• _Exercise objective_
Verbatim, and with nothing else, reproduce the data below from its first line through the line containing "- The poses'".

• _Input material_
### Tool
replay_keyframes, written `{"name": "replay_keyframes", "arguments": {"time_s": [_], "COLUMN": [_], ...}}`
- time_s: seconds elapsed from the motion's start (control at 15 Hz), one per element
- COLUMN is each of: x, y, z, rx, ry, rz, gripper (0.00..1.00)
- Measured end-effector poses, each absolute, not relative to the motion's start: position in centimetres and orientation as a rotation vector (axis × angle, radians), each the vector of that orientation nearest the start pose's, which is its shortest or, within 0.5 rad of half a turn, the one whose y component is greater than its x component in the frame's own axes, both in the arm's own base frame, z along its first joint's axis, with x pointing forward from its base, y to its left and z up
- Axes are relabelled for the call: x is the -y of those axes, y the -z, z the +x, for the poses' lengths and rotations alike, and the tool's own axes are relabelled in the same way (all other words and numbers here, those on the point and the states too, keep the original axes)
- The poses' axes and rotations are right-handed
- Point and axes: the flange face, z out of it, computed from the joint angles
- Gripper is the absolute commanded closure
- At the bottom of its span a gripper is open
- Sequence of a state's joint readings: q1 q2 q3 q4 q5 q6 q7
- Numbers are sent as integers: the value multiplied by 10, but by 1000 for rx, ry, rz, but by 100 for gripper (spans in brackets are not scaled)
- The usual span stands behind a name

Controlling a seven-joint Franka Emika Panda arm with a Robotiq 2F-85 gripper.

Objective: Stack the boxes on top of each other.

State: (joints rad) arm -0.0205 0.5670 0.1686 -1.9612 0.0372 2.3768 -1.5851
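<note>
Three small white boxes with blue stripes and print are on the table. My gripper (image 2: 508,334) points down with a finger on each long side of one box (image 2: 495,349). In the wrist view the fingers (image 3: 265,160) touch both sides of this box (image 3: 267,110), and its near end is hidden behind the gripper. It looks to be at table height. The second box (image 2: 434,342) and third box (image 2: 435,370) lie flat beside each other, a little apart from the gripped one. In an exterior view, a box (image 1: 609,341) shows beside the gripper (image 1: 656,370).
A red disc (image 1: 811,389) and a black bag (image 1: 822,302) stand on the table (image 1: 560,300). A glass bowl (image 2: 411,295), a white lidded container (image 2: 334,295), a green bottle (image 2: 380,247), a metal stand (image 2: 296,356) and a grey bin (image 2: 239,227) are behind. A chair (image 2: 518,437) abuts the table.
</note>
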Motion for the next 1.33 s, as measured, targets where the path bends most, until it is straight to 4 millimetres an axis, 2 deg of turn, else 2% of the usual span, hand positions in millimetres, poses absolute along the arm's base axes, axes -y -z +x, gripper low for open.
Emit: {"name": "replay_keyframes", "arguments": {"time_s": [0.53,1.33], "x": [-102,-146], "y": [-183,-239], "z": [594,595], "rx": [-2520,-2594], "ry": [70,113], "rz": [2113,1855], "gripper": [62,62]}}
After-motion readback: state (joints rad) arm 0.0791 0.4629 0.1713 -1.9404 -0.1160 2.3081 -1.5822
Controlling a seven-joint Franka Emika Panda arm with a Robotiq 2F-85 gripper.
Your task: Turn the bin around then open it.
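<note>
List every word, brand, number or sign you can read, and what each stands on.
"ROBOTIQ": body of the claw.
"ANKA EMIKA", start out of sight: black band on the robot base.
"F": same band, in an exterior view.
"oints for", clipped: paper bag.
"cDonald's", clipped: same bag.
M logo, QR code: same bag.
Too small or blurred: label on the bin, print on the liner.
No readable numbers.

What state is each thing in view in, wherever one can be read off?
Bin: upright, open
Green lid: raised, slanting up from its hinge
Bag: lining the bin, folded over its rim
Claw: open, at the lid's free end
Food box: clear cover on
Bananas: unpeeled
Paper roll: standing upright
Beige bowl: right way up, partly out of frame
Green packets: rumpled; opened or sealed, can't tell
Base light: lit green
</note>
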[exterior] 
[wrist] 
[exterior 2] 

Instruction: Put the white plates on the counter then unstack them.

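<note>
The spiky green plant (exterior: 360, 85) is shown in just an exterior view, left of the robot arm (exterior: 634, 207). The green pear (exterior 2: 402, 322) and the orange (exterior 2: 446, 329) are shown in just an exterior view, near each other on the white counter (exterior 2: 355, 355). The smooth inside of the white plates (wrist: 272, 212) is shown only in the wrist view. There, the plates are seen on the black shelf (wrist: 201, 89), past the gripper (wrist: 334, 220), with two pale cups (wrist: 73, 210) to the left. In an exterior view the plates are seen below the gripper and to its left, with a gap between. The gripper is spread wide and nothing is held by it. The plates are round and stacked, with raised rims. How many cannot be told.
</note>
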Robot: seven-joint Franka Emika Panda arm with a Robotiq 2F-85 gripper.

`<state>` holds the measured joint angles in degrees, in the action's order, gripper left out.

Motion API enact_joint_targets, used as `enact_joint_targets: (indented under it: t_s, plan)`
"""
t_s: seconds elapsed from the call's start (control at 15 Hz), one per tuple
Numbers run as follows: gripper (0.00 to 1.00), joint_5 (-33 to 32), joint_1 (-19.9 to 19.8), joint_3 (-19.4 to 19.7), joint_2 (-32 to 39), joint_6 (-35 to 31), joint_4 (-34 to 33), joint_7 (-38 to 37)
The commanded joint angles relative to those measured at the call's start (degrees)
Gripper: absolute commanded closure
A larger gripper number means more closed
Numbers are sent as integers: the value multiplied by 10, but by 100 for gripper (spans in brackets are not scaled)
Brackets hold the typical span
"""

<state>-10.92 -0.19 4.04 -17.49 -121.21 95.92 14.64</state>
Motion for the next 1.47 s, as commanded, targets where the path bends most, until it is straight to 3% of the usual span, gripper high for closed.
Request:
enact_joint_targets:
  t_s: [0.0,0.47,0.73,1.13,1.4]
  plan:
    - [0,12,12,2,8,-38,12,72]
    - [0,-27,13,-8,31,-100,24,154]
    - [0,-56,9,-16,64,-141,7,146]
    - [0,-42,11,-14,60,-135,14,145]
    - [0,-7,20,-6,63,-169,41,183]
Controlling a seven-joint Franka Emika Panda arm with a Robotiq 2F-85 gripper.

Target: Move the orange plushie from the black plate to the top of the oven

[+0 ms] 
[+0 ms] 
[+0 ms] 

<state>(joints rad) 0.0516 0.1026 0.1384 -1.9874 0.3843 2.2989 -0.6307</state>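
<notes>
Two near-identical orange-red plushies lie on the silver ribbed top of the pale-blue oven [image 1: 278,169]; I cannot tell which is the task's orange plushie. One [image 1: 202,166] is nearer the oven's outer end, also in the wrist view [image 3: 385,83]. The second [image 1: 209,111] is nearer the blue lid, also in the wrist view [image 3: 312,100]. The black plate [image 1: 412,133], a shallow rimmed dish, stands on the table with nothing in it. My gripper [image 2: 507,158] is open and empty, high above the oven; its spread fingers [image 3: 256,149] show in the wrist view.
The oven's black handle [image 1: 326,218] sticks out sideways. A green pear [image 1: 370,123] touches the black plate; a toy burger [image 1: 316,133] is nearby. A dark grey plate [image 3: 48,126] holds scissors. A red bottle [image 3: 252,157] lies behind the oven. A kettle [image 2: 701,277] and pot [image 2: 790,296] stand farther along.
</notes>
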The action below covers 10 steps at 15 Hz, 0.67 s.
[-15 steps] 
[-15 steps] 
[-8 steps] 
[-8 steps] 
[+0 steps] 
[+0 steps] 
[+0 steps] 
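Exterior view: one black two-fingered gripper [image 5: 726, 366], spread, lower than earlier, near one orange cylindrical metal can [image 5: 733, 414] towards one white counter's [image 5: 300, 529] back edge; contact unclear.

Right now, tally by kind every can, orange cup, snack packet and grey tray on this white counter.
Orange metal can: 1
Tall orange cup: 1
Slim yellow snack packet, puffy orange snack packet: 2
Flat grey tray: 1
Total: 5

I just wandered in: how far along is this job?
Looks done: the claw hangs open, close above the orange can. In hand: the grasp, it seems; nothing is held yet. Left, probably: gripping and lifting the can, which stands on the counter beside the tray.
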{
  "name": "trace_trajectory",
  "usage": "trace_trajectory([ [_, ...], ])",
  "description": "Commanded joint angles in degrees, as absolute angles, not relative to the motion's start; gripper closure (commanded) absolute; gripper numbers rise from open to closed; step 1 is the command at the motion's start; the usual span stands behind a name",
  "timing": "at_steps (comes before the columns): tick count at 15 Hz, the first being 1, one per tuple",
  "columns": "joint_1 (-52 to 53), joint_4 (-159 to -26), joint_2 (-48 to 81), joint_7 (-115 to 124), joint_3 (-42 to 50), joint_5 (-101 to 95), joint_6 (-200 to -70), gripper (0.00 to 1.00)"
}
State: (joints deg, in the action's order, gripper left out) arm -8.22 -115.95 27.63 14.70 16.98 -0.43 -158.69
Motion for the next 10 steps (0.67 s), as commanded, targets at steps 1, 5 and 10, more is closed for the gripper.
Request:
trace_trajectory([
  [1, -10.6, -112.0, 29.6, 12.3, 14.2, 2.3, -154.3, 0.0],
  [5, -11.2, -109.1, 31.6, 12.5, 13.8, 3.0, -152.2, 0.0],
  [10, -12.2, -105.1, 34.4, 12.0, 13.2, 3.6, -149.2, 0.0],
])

• _Solution to this exercise_
### Tool
replay_keyframes, written `{"name": "replay_keyframes", "arguments": {"time_s": [_], "COLUMN": [_], ...}}`
- time_s: seconds elapsed from the motion's start (control at 15 Hz), one per element
- COLUMN is each of: x, y, z, rx, ry, rz, gripper (0.00..1.00)
- Measured end-effector poses, each absolute, not relative to the motion's start: position in centimetres and orientation as a rotation vector (axis × angle, radians), each the vector of that orientation nearest the start pose's, which is its shortest or, within 0.5 rad of half a turn, the one whose y component is greater than its x component in the frame's own axes, both in the arm's own base frame, z along its first joint's axis, with x pointing forward from its base, y to its left and z up
- Axes are relabelled for the call: x is the -y of those axes, y the -z, z the +x, for the poses' lengths and rotations alike, and the tool's own axes are relabelled in the same way (all other words and numbers here, those on the point and the states too, keep the original axes)
- The poses' axes and rotations are right-handed

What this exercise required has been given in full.